▶ _Work required_
What to return is the tail of the data, from the line that contains "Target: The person" down to the last line, copied exactly.

▶ _The data_
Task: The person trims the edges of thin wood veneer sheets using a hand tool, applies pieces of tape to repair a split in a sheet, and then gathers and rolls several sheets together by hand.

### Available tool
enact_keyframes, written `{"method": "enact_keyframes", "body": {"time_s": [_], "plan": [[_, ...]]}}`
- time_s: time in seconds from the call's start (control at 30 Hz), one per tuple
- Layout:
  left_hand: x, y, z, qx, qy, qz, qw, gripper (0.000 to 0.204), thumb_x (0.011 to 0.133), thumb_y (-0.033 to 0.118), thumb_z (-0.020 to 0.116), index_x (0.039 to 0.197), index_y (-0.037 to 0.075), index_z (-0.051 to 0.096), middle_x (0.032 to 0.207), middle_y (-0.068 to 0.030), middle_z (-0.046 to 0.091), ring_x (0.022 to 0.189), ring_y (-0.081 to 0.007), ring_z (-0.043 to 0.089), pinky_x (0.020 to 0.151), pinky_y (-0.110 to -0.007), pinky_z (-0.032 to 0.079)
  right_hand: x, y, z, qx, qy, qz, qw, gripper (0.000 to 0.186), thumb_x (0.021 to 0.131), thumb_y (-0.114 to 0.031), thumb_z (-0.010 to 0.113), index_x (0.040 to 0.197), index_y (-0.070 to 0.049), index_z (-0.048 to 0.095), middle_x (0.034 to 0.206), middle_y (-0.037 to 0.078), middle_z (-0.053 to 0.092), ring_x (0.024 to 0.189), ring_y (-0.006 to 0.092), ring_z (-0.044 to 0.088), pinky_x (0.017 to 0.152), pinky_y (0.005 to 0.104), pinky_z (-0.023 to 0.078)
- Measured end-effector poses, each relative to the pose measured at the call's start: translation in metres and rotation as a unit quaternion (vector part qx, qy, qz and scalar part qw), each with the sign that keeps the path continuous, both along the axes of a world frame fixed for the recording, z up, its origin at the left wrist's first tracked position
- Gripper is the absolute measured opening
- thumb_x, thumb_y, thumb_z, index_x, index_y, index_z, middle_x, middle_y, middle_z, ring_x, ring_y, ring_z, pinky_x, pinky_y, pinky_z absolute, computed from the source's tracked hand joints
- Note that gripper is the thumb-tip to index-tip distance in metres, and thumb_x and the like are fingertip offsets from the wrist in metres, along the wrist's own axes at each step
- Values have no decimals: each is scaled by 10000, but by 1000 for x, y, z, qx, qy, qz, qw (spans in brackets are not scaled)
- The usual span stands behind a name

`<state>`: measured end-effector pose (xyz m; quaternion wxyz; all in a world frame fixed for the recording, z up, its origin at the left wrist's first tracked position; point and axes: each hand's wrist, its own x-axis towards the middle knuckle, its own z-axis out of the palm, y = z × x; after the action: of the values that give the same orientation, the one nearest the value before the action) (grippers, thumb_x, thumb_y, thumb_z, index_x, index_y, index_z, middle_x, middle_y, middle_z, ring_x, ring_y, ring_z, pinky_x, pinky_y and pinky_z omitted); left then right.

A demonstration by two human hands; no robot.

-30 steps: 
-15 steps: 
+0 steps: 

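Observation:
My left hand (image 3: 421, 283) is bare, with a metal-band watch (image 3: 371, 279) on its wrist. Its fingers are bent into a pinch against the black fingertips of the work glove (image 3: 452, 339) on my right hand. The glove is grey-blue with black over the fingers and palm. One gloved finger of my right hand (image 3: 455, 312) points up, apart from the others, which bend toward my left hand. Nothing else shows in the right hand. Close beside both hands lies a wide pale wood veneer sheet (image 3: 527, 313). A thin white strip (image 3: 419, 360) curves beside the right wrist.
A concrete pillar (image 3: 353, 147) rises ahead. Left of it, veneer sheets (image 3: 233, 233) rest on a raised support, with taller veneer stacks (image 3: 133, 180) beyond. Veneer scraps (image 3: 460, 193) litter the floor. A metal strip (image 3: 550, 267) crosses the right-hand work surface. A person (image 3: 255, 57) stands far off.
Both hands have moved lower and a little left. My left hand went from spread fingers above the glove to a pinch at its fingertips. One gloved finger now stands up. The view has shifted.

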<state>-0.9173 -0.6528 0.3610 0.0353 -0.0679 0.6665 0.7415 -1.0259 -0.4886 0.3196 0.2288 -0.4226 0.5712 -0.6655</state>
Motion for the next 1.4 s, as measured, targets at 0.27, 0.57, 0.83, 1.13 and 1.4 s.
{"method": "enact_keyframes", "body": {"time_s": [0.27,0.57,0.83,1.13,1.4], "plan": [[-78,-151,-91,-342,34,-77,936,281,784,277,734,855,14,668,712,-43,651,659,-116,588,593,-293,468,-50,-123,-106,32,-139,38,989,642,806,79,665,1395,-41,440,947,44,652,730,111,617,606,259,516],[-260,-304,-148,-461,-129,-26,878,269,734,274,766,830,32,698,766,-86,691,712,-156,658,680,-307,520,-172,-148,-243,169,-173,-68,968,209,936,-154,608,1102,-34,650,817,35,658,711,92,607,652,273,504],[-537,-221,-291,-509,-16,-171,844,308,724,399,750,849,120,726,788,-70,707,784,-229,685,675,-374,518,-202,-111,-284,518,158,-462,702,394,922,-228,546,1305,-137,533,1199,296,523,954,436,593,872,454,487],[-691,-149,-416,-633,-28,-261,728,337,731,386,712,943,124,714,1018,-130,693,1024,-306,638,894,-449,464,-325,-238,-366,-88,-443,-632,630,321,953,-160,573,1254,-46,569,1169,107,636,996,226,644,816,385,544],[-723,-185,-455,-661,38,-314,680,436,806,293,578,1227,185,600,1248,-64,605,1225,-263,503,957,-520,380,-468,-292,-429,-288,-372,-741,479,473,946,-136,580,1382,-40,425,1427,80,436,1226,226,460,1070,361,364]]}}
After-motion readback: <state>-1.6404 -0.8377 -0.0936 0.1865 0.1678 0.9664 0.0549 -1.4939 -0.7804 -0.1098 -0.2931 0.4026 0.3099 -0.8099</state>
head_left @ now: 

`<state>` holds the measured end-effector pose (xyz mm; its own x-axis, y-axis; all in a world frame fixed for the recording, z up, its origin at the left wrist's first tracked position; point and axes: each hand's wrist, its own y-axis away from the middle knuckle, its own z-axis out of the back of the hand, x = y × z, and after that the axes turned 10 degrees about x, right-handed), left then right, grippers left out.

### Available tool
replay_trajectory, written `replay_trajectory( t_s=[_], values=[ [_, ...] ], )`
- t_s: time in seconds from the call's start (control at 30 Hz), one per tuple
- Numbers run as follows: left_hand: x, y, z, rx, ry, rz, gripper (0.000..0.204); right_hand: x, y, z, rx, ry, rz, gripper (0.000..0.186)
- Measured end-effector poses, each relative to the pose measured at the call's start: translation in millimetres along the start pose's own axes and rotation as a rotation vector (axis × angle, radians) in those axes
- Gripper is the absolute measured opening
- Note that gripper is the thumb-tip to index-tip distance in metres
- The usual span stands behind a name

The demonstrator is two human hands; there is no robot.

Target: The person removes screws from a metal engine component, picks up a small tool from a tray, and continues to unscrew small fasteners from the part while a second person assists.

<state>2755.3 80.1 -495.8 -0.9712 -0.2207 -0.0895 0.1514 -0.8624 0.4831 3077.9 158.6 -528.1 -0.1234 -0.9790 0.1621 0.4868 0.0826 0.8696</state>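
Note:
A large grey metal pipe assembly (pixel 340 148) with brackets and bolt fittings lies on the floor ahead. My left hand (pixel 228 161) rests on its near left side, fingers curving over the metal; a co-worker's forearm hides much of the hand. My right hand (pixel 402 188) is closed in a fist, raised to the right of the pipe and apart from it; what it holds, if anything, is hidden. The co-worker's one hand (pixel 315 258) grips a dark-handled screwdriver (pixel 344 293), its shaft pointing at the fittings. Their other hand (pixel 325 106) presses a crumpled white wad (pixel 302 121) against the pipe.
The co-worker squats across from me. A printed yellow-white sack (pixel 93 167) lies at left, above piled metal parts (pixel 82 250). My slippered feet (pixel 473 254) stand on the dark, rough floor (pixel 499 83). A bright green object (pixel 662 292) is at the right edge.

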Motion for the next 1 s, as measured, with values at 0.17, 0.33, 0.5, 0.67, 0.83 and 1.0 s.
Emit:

▶ _Response to this exercise_
Target: The person removes screws from a metal engine component, picks up a small tool from a tray, and continues to unscrew small fasteners from the part while a second person assists.

<state>2755.3 80.1 -495.8 -0.9712 -0.2207 -0.0895 0.1514 -0.8624 0.4831 3077.9 158.6 -528.1 -0.1234 -0.9790 0.1621 0.4868 0.0826 0.8696</state>
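Note:
A large grey metal pipe assembly (pixel 340 148) with brackets and bolt fittings lies on the floor ahead. My left hand (pixel 228 161) rests on its near left side, fingers curving over the metal; a co-worker's forearm hides much of the hand. My right hand (pixel 402 188) is closed in a fist, raised to the right of the pipe and apart from it; what it holds, if anything, is hidden. The co-worker's one hand (pixel 315 258) grips a dark-handled screwdriver (pixel 344 293), its shaft pointing at the fittings. Their other hand (pixel 325 106) presses a crumpled white wad (pixel 302 121) against the pipe.
The co-worker squats across from me. A printed yellow-white sack (pixel 93 167) lies at left, above piled metal parts (pixel 82 250). My slippered feet (pixel 473 254) stand on the dark, rough floor (pixel 499 83). A bright green object (pixel 662 292) is at the right edge.
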
Motion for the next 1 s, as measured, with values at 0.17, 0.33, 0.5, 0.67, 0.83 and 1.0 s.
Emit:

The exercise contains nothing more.